Случай Готфрида не был единичным: прозвища некоторых мужчин из его семьи указывают на то, что они были закоренелыми богохульниками и произносителями клятв. Графа Йоста Никлауса I фон Циммерна называли «мучеником» за его привычку клясться божественными мученическими ранами[414]
. В его строгой набожности никто не сомневался, так как несмотря на многочисленные заступничества он казнил слугу, стрелявшего в изображение страстей. Барона Вернера фон Циммерна, в свою очередь, называли «оспой» из-за его любимой клятвы (на самом деле проклятия: «Das dich Botz blater schende» – «Чтоб на тебя Бог наслал оспу»). И наряду со своим соседом Ханнсом фон Вайтингеном («Potz milz!» – «Божье молоко!») даже маркграф Кристоф фон Баден («Botz Veil!» – «Божья Плащаница!») привычно использовал хлесткие проклятия, хотя в 1495 году он издал указ, их запрещающий[415]. Также ходили слухи, что у каждого французского и английского короля была своя любимая клятва. Некоторые из них звучали чрезвычайно кощунственно, например, восклицание Карла VIII «Черт меня побери!»; а также Jarnidíe! Генриха IV, которое едва скрывало весьма сильное выражение-клятву «Я отрекаюсь от Бога!» («Je renie Dieu!»)[416]. По крайней мере, до начала XVII века, как отмечает один из историков, публичное использование богохульных выражений «имело формирующее личность значение для части французской и испанской придворной знати»[417].Духовенство отнюдь не было застраховано от кощунственных искушений, как и не весьма последовательно избегало азартных игр и пьянства. В XV и начале XVI веков клирики, виновные в оскорблениях, насилии и богохульстве, неоднократно обращались за отпущением грехов в высший римский орган покаяния – Апостольскую пенитенциарию. Для первых поколений протестантских пасторов богохульное поведение также не было чем-то необычным. Например, во время посещения Нюрнбергского региона в 1560/1561 году проповедник Райхеншванд утверждал, что когда кто-то обильно ругался, у него «на сердце и в груди становилось легко». И само собой разумеется, что кощунственное поведение не отсутствовало в обширном списке грехов троих особенно «нечестивых» пасторов, которые пили, дрались и отпускали грубые шутки[418]

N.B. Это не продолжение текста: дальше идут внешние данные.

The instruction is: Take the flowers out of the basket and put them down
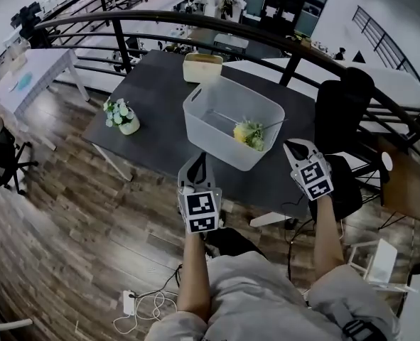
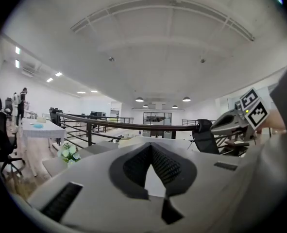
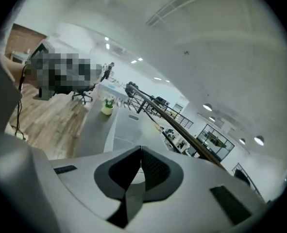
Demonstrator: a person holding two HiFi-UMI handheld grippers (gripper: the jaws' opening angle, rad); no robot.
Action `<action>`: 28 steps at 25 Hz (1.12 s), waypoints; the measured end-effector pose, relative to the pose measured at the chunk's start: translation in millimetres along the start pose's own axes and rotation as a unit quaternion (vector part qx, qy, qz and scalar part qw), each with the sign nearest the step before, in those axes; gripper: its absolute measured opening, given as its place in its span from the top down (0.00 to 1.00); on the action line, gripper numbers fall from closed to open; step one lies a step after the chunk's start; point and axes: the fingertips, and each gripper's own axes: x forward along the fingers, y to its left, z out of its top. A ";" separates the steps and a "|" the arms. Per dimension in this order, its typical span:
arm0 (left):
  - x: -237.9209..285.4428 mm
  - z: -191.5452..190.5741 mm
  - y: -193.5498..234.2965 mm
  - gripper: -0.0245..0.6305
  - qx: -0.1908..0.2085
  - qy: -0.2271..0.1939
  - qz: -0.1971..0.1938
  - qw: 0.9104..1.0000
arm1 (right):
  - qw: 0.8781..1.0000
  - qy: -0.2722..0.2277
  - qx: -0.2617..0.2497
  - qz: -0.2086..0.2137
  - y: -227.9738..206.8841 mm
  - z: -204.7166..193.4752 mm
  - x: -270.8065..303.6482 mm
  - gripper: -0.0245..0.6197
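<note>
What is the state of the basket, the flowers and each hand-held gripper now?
Basket: upright on the table, open top, flowers inside.
Yellow flowers: lying in the basket, not yet taken out.
White flowers: upright in a pot on the table, outside the basket.
Left hand-held gripper: jaws together, empty, outside the basket.
Right hand-held gripper: jaws together, empty, outside the basket.

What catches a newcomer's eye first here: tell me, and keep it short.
The translucent basket sits in the middle of the dark table, with a yellow flower bunch lying in its right corner. Left of it, a pot of white flowers stands near the table's edge. Nearest the camera, the left gripper and right gripper hover empty, fingers together.
</note>
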 end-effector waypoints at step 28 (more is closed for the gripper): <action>209.9 24.8 -32.3 0.94 0.092 0.066 -0.233 0.966 | 0.899 0.244 -0.257 0.257 18.9 -22.5 144.6 0.84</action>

.За некоторыми социальными группами особенно закрепилась слава богохульников. В колониальной Мексике это были прежде всего те, кто привык к суровым условиям кочевой, трудовой жизни: воинственные солдаты, закаленные в штормах моряки и погонщики мулов, которым нужно было вовремя привести скот. Они произносили гневные богохульства из-за упрямых животных и рвущихся мешков[419]
. Эти наблюдения удивительно хорошо согласуются с данными, полученными в Старом Свете. Военно-морские уставы всех великих европейских флотов от Испании до Голландии и от Англии до России, будь то в католическом, протестантском или православном мире, содержат суровые положения о наказании за богохульные ругательства. Они показывают, что моряки имели репутацию людей, особенно склонных к таким речевым актам, а также то, что богохульство считалось особенно опасным на хрупком корабле, который отчаянно нуждался в божественной помощи[420]. Поскольку ландскнехты также считались отъявленными богохульниками, запрет на богохульство был частью тех уставных грамот, которые регламентировали их права и обязанности. Автор «Хроники Циммера» считает примечательным, что благородный полковник в Амстердаме даже в гневе не клялся «выше», чем «церковная головка» (box kirchenknopf), хотя среди военных людей были распространены гораздо более страшные клятвы[421]. Протестантский проповедник Андреас Мускулус, самоотверженный борец с богохульством, выражал лишь горькое презрение к тем хвастунам, которые хотели вести войну с помощью своего языка: немецкие воины, когда-то прославленные своей рыцарской честью, теперь были известны только как «мученики» из-за своих клятв; вероятно, они хотели одними своими нецензурными богохульствами загнать турок обратно в Константинополь[422].